• To test the explainability and interpretability of an AI system, determine the ease with which the intended user can comprehend the system’s output and operation method.
• Users of AI medical devices aiding in diagnosis can be classified into two: the medical staff who performs medical diagnosis and the patient who receives the diagnosis. If the user is the medical staff, there must be a discussion to determine the extent of explainability and interpretability for effective assistance in medical diagnosis and judgment of the medical staff. This can be achieved by evaluation of and discussion about the system by medical staff participating in the development. If the user is the patient, a user review can be conducted to survey any inconvenience in collecting the patient’s medical data or receiving diagnosis information to improve explainability and interpretability for patients.
• Organize a user review group with medical staff and patients to determine the level of difficulty of the explanation, and reflect the decision when implementing the model or the system.
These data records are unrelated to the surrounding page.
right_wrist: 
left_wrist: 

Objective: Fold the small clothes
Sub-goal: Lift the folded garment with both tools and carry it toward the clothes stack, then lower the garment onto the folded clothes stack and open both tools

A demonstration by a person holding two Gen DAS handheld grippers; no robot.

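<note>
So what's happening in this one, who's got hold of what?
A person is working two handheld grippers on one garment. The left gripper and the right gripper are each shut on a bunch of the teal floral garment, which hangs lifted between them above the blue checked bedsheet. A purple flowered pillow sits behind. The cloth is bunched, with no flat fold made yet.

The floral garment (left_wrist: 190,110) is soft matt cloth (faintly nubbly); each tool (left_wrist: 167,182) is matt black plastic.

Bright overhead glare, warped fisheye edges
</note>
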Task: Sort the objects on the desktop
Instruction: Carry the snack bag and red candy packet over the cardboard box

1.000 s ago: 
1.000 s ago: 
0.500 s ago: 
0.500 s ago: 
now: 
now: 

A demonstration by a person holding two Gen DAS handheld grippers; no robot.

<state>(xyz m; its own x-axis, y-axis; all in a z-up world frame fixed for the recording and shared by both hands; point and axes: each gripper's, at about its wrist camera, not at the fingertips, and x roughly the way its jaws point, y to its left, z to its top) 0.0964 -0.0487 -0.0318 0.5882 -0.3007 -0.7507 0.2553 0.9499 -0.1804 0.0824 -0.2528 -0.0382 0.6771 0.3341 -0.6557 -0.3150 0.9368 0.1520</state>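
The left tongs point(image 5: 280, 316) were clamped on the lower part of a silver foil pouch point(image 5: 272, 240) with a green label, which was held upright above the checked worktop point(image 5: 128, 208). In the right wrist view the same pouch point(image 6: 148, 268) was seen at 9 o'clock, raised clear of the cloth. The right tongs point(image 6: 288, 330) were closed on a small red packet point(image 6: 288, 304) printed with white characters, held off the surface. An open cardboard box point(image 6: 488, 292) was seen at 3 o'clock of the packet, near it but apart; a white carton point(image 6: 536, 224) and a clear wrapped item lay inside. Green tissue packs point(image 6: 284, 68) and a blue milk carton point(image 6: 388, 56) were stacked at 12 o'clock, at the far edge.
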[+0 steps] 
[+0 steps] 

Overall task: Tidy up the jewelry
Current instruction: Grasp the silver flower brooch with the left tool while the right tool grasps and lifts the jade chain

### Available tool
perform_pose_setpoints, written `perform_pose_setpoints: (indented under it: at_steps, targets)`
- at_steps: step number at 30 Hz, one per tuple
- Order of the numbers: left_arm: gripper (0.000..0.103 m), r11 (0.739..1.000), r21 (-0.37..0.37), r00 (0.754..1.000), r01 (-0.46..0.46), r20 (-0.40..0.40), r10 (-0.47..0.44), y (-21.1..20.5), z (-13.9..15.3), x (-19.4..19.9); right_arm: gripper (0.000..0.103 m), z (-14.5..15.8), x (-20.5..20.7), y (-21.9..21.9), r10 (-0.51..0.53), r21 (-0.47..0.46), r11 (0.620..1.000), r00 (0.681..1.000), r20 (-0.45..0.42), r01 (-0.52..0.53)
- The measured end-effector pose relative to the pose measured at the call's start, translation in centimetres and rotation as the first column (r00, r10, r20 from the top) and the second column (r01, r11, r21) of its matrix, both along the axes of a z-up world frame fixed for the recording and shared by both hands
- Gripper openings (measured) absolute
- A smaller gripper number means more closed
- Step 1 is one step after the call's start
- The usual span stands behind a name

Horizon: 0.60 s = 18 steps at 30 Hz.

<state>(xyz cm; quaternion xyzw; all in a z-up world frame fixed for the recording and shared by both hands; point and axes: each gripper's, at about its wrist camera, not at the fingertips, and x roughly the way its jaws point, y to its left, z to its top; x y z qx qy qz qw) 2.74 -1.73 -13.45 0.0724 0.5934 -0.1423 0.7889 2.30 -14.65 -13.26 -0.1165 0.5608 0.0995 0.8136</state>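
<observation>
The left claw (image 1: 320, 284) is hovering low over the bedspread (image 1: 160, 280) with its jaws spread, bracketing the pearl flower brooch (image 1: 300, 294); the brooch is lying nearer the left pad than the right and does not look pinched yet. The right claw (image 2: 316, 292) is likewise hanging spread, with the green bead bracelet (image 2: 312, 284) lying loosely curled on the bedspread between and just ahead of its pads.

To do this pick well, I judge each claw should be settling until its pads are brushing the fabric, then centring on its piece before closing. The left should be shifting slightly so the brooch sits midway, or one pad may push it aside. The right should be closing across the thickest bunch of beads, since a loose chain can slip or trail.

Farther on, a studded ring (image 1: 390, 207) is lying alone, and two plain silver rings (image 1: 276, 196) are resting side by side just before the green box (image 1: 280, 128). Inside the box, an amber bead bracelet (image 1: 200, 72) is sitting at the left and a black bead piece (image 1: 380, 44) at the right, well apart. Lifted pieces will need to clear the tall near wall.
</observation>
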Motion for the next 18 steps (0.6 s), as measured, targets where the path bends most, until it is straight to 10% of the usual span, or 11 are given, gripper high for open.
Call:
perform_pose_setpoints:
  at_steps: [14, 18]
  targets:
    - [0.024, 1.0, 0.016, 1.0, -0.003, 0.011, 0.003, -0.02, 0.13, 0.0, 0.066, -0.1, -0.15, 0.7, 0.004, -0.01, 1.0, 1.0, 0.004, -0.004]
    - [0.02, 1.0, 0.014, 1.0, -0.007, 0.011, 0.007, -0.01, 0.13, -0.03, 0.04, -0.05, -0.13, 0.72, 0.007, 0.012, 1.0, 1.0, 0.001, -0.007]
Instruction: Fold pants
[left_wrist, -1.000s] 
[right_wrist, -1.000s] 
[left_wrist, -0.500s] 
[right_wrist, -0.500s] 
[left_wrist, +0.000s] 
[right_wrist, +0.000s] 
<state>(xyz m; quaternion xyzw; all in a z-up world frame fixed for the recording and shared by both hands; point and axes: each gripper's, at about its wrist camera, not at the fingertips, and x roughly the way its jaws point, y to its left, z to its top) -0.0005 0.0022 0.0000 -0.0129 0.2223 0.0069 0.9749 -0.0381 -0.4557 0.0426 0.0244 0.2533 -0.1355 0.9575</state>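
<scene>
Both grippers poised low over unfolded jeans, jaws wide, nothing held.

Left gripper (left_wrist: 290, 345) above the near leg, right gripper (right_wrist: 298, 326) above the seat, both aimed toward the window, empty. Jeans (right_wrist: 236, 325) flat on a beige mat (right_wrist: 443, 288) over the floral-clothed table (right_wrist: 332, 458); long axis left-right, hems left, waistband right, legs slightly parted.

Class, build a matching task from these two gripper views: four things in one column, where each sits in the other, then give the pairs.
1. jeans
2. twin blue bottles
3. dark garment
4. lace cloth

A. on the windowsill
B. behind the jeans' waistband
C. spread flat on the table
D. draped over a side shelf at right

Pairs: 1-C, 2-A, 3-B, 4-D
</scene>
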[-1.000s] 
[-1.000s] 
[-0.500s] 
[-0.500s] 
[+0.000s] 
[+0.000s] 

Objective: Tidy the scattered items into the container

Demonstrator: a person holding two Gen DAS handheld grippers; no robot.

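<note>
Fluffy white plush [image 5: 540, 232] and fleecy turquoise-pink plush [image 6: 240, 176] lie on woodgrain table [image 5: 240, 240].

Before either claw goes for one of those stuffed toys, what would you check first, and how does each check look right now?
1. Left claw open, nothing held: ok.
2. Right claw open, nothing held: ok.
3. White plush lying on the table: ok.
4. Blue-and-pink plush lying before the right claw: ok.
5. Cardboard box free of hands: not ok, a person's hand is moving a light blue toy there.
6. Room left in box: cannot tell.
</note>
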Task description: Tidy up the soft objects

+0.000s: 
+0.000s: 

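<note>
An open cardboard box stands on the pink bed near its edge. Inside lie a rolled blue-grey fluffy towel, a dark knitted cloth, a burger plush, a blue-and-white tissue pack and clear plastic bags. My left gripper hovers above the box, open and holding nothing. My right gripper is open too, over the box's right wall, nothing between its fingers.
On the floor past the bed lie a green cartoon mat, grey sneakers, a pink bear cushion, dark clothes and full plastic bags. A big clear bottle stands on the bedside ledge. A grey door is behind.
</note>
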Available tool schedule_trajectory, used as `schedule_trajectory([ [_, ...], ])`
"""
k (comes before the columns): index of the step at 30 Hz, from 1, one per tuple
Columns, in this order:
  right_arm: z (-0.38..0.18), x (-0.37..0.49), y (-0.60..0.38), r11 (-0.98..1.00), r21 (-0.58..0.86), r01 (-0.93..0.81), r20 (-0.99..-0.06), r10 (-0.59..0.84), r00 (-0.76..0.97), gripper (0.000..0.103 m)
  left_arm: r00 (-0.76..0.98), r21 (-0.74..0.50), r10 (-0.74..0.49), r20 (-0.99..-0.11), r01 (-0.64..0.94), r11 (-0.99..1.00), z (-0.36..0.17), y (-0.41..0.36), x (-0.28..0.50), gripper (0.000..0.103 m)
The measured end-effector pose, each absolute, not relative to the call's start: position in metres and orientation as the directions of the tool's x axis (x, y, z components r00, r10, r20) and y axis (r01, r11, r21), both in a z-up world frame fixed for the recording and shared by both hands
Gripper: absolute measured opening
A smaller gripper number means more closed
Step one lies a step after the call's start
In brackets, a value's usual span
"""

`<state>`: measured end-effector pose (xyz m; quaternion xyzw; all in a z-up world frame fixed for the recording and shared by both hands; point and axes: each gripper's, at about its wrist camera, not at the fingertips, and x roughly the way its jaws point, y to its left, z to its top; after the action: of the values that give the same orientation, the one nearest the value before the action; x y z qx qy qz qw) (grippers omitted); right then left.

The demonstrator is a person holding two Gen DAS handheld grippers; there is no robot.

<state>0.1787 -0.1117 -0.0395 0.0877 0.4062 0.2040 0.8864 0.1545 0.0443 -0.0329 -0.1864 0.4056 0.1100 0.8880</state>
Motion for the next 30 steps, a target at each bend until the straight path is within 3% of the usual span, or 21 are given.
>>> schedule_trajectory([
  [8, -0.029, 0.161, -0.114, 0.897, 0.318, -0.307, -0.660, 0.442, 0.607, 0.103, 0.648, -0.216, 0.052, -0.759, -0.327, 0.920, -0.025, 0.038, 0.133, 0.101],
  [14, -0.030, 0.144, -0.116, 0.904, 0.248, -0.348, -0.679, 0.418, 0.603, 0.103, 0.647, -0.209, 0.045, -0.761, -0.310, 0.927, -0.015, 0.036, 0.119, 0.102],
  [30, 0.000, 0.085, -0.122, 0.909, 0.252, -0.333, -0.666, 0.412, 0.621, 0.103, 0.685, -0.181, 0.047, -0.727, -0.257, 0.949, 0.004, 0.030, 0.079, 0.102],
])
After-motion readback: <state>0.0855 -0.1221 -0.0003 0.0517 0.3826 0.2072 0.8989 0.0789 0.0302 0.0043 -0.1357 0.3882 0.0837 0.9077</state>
Clearly define the users for each clinical field in the planning and design phase before organizing a user review group.
• Put in place the criteria to determine the pass or failure of the test based on the review by the user review group. For example, determine quantitative criteria for passing when the mean score is higher than a specific score, or use the truncated mean* as a standard computation for a mean score. Evaluation criteria on whether there was a sufficient explanation about the provenance of the training dataset and the correlation between the training datasets and the inference result can also be considered along with quantitative computation standards to identify the clinical evidence of the AI system’s output information.
* Arithmetic average is not suitable for data with large deviation (with extreme values), therefore the average is calculated by eliminating the largest and smallest parts by a certain proportion of the total count.